What is required: Copy out exactly the lines from the line containing "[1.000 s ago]" to the end of the listing.

━━━━━━━━━━━━━━━━

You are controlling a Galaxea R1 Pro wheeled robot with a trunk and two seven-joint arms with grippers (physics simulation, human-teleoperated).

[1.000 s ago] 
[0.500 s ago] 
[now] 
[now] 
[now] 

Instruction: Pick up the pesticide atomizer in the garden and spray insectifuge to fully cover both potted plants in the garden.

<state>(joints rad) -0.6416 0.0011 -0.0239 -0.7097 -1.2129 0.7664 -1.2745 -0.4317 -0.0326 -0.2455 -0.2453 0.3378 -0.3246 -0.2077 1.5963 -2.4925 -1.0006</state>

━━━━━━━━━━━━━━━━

Response area:
[1.000 s ago] 
[0.500 s ago] 
[now] 
[now] 
[now] 

Instruction: Pick up the pesticide atomizer in the garden and spray insectifuge to fully cover both potted plants in the garden.

<state>(joints rad) -0.6416 0.0011 -0.0239 -0.7097 -1.2129 0.7664 -1.2745 -0.4317 -0.0326 -0.2455 -0.2453 0.3378 -0.3246 -0.2077 1.5963 -2.4925 -1.0006</state>

Nothing further is required for this answer.